Count around $ 35,000 per night and per astronaut. The first tourists will be able to go there in 2020 and thus develop “the economy of space”.

Twenty years after Russia, NASA wants to get paid from 2020 to accommodate space tourists and companies in the International Space Station (ISS), which it seeks to disengage financially.

“NASA is opening the International Space Station to commercial opportunities,” said Jeff DeWit, the chief financial officer of the US Space Agency, at Nasdaq in New York.

“NASA will allow up to two short private astronaut missions a year,” said NASA manager Robyn Gatens, who heads the ISS.

Either stays up to 30 days, said Nasa. Potentially, up to a dozen people could stay on board the ISS per year … But not make an exit, in space vacuum.

They can be of any nationality.

Read also: You will be able to admire Jupiter with the naked eye

$ 35,000 per night and by astronaut

But these private astronauts, as Nasa prefers to call them, will have to be transported exclusively by the two American companies that are currently developing vehicles for NASA: SpaceX, with the Crew Dragon capsule, and Boeing, which builds the Starliner capsule.

These companies will choose the customers and charge them the trip, which will be the most expensive part of the adventure: about $ 58 million per round trip, the average rate charged to NASA by these two companies for carrying its own astronauts.

Neither Dragon nor Starliner is ready yet. In theory, the competing capsules must be operational by the end of 2019, but the timing still depends on the success of several tests. 2020 will, therefore, be the earliest for these private missions.

Tourists will pay NASA for the stay in orbit: food, water, toilets and the entire life support system on board, developed for decades by US taxpayers.

Billed cost: about $ 35,000 per night and per astronaut, according to Jeff DeWit.

The internet will not be included: $ 50 per gigabyte.

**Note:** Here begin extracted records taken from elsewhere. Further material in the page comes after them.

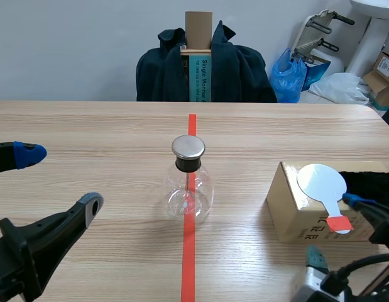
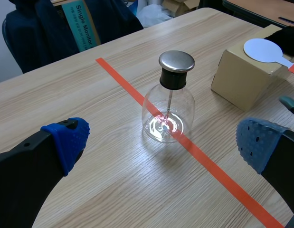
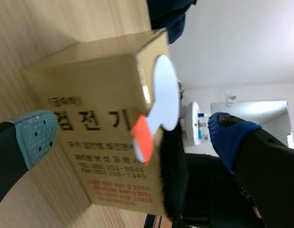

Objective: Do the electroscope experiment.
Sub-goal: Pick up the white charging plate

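Only the right wrist view shows the cardboard box's [image 3: 90,95] print. Right gripper [image 3: 132,135] spread around paddle [image 3: 165,95]; left gripper [image 2: 162,142] spread before electroscope [image 2: 168,114].

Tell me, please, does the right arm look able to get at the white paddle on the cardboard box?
Probably yes: the right gripper is open, and the white paddle lies uncovered on the cardboard box, its orange handle ahead between the fingers.
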You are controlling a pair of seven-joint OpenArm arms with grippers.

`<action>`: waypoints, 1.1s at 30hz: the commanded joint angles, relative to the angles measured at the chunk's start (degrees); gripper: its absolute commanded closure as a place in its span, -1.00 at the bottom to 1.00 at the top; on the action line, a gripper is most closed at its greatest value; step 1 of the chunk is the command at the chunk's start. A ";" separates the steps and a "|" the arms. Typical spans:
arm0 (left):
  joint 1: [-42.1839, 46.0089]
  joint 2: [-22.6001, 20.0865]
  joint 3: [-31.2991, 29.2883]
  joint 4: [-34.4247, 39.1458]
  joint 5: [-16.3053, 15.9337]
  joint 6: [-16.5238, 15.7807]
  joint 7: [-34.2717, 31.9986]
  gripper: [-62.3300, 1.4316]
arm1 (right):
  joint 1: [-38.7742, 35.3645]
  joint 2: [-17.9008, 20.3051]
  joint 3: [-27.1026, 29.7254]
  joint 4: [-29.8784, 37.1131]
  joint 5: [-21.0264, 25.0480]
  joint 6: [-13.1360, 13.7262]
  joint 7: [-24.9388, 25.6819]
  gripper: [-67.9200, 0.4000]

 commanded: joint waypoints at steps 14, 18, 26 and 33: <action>-0.02 0.00 -0.31 1.14 -0.50 0.11 -0.72 -1.00 | 4.33 3.41 -0.13 -1.29 -4.57 -0.70 -4.35 -1.00; -0.02 0.02 -0.31 1.14 -0.50 0.11 -0.74 -1.00 | 4.46 3.41 -0.13 -1.27 -5.92 -0.70 -4.33 -1.00; -0.02 0.02 -0.31 1.14 -0.50 0.11 -0.76 -1.00 | 4.28 3.39 -0.13 -1.27 -7.39 -0.72 -2.82 -0.99; -0.02 0.02 -0.31 1.14 -0.50 0.11 -0.76 -1.00 | 4.28 3.41 -0.13 -1.27 -7.52 -0.74 -3.52 -0.06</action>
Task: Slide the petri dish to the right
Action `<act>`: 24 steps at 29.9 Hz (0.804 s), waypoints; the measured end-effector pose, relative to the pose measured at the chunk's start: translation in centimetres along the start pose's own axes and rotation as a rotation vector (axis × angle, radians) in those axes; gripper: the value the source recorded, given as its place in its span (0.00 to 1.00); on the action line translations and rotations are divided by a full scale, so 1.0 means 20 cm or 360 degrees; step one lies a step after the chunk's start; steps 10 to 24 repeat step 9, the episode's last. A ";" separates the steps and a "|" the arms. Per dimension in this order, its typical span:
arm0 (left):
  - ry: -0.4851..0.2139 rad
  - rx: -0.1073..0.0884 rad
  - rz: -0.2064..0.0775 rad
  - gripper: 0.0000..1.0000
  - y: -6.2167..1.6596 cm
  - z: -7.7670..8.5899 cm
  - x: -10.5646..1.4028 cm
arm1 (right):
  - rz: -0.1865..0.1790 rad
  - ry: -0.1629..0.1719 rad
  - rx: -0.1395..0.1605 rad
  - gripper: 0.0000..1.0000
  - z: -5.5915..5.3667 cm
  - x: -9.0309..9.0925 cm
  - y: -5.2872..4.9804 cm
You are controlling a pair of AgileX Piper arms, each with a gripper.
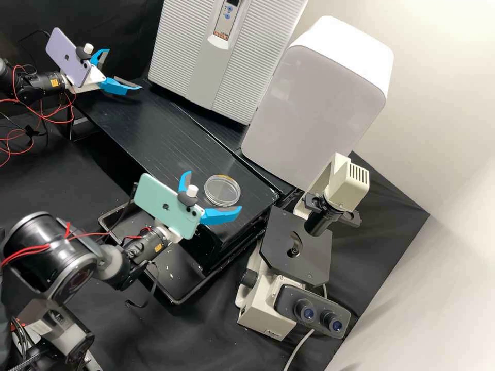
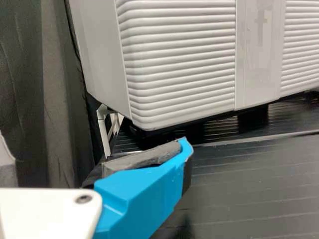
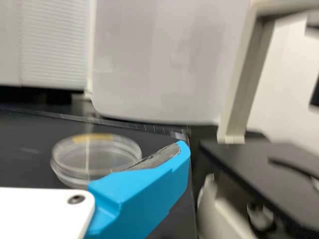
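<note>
The petri dish (image 1: 222, 190), likely light, slick and brittle, lies at the surface's (image 1: 154, 134) end by the microscope (image 1: 268, 304). Best pushed low on its wall. The right gripper (image 1: 213, 191), fingers wide, is just beside it; the left gripper (image 1: 124, 69) is wide too.

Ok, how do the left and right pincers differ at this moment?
The left pincer hangs by the ribbed white unit, far from the petri dish; the right pincer sits beside that dish. The left carries a lilac phone, the right a mint phone. Both are open.
</note>
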 end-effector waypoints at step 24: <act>0.0000 0.0000 0.0000 1.00 0.000 0.00 0.00 | 0.0120 0.0122 0.0143 1.00 -0.04 -0.16 0.08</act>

NASA officials in New York City on June 7, 2019.
NASA officials in New York City on June 7, 2019. (© GETTY IMAGES NORTH AMERICA / AFP / Drew Angerer)

Very expensive rockets

The ISS does not belong to NASA: the station has been built with Russia since 1998, and other nations participate and send astronauts.

But the United States has financed and controls most of the modules.

These space tourists will not be the first: the American businessman Dennis Tito was the first, in 2001. He had paid Russia about 20 million dollars at the time. A few others had followed him, to the Canadian Guy Laliberté, founder of Cirque du Soleil, in 2009.

Since 2011, Soyuz rockets have been the only human taxi to the ISS, and have exclusively transported astronauts from space agencies (in addition to Russian cosmonauts). There are permanently between three and six crew members on board: at this moment, three Americans, two Russians and one Canadian are there.

Russia plans to take back these tourist flights at the end of 2021.

The policy change announced Friday also includes the opening of the US parts of the station to private companies for “commercial and marketing activities”.

This includes start-ups that develop materials manufacturing in weightlessness, for example. Optical fibres are of unmatched quality when manufactured in weightlessness.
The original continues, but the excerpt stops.